Task statement - Copy out exactly the stretch of the listing below that begins at the line containing "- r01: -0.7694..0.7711" and ends at the line containing "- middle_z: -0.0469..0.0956", and copy nothing outside it.

Given records -
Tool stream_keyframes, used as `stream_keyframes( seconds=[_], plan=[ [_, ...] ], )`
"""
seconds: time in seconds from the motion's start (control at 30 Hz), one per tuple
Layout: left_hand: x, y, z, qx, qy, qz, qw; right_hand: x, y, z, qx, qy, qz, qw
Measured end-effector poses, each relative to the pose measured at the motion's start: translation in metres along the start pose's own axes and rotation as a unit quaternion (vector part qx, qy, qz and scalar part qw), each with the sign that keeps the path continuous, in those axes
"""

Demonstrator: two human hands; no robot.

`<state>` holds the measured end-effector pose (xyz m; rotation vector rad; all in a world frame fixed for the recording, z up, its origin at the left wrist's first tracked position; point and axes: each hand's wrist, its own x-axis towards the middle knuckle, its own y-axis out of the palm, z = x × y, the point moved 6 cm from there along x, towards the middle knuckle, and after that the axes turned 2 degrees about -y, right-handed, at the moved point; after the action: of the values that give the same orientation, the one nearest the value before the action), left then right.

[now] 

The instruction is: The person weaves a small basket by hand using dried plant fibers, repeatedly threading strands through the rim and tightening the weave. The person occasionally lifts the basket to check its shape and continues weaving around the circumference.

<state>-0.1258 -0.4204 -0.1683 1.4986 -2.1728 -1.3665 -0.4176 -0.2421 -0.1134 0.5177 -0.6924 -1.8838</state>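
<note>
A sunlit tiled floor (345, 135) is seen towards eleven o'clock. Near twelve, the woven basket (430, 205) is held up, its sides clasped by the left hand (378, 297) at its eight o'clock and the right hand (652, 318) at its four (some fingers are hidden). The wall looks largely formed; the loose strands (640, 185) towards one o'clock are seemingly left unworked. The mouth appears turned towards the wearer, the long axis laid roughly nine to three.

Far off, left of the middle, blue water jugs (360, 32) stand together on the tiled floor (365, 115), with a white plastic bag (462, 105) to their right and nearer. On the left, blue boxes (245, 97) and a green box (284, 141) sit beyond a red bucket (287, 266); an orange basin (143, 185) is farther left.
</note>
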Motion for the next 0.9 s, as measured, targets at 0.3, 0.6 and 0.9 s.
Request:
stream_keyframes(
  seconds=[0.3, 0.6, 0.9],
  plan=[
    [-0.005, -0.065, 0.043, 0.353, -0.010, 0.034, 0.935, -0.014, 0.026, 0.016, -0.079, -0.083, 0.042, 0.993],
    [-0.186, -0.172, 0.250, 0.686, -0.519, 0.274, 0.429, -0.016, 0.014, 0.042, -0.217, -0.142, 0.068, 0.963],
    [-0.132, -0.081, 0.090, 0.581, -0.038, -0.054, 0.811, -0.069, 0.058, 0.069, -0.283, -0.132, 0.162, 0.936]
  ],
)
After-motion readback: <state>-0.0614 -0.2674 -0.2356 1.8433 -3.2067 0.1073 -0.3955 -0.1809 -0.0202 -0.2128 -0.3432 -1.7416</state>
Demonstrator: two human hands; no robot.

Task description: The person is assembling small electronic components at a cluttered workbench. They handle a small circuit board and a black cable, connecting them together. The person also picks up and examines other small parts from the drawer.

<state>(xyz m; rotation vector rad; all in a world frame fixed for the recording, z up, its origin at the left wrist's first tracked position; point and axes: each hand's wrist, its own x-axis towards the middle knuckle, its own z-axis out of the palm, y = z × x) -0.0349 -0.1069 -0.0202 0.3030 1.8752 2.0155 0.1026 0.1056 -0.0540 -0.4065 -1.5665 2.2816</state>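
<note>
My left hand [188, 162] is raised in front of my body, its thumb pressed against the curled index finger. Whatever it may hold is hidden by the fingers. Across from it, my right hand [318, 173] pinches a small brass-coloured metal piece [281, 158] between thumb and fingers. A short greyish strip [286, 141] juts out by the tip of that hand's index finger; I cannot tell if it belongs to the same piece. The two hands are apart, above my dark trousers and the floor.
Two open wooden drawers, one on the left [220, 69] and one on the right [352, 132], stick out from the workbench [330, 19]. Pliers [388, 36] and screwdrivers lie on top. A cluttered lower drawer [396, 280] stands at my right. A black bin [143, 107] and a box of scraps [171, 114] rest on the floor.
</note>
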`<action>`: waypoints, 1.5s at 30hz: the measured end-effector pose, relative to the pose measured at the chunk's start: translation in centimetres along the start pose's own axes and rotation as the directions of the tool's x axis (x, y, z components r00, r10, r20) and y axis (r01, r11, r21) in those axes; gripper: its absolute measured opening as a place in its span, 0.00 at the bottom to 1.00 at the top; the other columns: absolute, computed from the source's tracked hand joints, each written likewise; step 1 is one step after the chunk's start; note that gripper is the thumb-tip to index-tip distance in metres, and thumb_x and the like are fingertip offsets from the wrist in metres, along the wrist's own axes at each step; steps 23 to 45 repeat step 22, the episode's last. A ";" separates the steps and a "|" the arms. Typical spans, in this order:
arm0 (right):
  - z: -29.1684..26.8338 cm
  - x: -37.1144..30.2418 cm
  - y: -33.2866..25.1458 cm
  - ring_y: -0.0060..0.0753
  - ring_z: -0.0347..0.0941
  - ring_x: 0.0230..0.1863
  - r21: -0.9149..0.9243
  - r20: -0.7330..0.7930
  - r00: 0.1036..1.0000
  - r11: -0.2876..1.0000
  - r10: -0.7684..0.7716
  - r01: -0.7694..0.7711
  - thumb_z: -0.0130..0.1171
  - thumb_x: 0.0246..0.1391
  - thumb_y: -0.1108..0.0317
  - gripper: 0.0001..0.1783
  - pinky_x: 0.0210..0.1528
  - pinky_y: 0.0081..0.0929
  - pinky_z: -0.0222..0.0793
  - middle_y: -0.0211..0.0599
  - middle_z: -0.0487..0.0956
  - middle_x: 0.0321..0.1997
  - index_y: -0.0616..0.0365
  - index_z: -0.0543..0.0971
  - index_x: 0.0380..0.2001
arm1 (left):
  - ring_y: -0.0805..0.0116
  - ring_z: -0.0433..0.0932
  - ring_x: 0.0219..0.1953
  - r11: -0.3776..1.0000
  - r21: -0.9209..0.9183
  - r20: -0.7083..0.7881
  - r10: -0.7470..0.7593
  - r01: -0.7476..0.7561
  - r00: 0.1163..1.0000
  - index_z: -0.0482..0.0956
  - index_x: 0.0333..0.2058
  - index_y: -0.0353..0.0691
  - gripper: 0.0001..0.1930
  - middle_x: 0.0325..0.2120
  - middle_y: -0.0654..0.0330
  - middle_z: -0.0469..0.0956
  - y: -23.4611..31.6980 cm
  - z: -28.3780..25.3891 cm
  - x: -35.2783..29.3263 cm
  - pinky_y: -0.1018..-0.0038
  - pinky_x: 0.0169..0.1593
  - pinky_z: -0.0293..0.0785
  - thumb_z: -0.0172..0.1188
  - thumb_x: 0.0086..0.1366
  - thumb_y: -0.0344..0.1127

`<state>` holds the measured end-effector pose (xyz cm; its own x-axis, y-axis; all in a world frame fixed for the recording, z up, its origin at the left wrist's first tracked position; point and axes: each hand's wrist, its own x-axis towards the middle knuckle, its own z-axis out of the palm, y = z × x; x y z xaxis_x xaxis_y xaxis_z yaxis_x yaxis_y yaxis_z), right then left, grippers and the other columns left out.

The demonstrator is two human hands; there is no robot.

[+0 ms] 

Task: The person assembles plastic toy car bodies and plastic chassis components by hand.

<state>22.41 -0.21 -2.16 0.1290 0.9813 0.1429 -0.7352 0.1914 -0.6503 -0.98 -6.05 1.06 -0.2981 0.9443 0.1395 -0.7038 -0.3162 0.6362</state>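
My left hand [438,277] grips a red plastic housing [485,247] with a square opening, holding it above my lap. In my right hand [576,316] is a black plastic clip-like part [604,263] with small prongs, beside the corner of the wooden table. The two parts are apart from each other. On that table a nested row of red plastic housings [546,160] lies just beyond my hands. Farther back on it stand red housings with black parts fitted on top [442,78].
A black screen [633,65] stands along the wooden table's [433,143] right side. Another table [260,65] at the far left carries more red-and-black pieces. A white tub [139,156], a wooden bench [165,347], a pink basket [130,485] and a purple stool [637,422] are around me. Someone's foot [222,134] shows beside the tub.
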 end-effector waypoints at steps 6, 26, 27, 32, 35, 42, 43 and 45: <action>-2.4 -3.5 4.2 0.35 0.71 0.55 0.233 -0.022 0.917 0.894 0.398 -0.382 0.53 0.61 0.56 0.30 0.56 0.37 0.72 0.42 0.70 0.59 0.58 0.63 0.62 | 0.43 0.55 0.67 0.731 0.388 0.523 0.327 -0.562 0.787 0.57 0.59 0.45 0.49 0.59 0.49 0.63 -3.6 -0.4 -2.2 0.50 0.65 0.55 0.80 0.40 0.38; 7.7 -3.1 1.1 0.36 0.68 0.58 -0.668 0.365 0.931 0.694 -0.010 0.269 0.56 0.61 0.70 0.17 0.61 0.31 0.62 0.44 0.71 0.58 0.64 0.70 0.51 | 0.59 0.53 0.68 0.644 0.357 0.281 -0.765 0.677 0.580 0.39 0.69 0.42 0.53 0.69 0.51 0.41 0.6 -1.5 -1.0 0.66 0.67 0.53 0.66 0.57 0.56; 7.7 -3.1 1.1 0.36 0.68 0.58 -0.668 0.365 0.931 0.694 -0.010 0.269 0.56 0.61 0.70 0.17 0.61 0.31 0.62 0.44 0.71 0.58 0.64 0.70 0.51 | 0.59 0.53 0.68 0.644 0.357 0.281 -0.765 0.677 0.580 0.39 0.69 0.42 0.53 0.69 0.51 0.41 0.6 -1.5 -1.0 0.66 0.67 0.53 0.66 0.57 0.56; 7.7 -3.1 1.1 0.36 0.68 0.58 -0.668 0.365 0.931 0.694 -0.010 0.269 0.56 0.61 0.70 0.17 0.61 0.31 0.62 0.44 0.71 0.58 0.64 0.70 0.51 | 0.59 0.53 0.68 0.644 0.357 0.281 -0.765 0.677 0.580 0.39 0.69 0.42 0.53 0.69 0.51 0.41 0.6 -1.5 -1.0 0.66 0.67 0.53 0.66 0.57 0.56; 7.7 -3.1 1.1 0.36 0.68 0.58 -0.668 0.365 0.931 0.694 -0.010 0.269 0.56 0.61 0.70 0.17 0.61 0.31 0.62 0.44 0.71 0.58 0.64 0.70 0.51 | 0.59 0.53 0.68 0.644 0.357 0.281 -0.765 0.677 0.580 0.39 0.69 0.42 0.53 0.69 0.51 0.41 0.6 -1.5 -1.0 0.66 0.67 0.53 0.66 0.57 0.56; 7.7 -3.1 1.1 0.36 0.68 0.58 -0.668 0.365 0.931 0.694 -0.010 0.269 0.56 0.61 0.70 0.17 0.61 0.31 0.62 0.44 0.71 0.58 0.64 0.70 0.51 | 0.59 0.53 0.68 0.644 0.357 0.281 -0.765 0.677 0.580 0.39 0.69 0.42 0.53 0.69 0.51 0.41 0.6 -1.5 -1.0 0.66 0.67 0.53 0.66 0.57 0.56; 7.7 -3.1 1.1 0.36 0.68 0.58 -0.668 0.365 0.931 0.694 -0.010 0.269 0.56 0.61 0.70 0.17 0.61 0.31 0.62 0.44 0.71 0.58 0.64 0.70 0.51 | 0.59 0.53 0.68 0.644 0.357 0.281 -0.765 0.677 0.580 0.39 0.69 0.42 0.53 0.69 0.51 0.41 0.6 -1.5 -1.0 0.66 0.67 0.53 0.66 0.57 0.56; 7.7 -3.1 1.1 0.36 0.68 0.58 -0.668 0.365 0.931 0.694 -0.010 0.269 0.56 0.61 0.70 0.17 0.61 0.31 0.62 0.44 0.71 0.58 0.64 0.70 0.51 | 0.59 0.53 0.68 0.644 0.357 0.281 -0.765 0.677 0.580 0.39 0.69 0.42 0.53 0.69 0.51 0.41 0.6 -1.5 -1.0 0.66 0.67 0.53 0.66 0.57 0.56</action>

Solved exercise -
  - r01: -0.7694..0.7711
  - thumb_z: -0.0130..0.1171
  - thumb_x: 0.0246..0.1391
  - thumb_y: -0.1108..0.0317
  - gripper: 0.0001..0.1783
  - pinky_x: 0.0210..0.1528
  - pinky_y: 0.0081..0.0929
  - pinky_z: -0.0222..0.0793
  - middle_y: -0.0211..0.0599
  - middle_z: -0.0487..0.0956
  - middle_x: 0.0321..0.1997
  - index_y: -0.0616..0.0365
  - index_z: -0.0543..0.0971
  - index_x: 0.0380..0.2001
arm1 (left):
  - ring_y: -0.0805..0.0116
  - ring_z: -0.0433..0.0932
  - ring_x: 0.0219..0.1953
  - r11: -0.3776..1.0000
  - r21: -0.9209..0.9183
  - r20: -0.7083..0.7881
  - r10: -0.7470..0.7593
  - r01: -0.7476..0.7561
  - r00: 0.1163..1.0000
  - index_z: -0.0482..0.0956
  - index_x: 0.0333..0.2058
  - index_y: -0.0353..0.0691
  - gripper: 0.0001..0.1930
  - middle_x: 0.0325..0.2120
  - middle_y: -0.0654..0.0330
  - middle_z: -0.0469..0.0956

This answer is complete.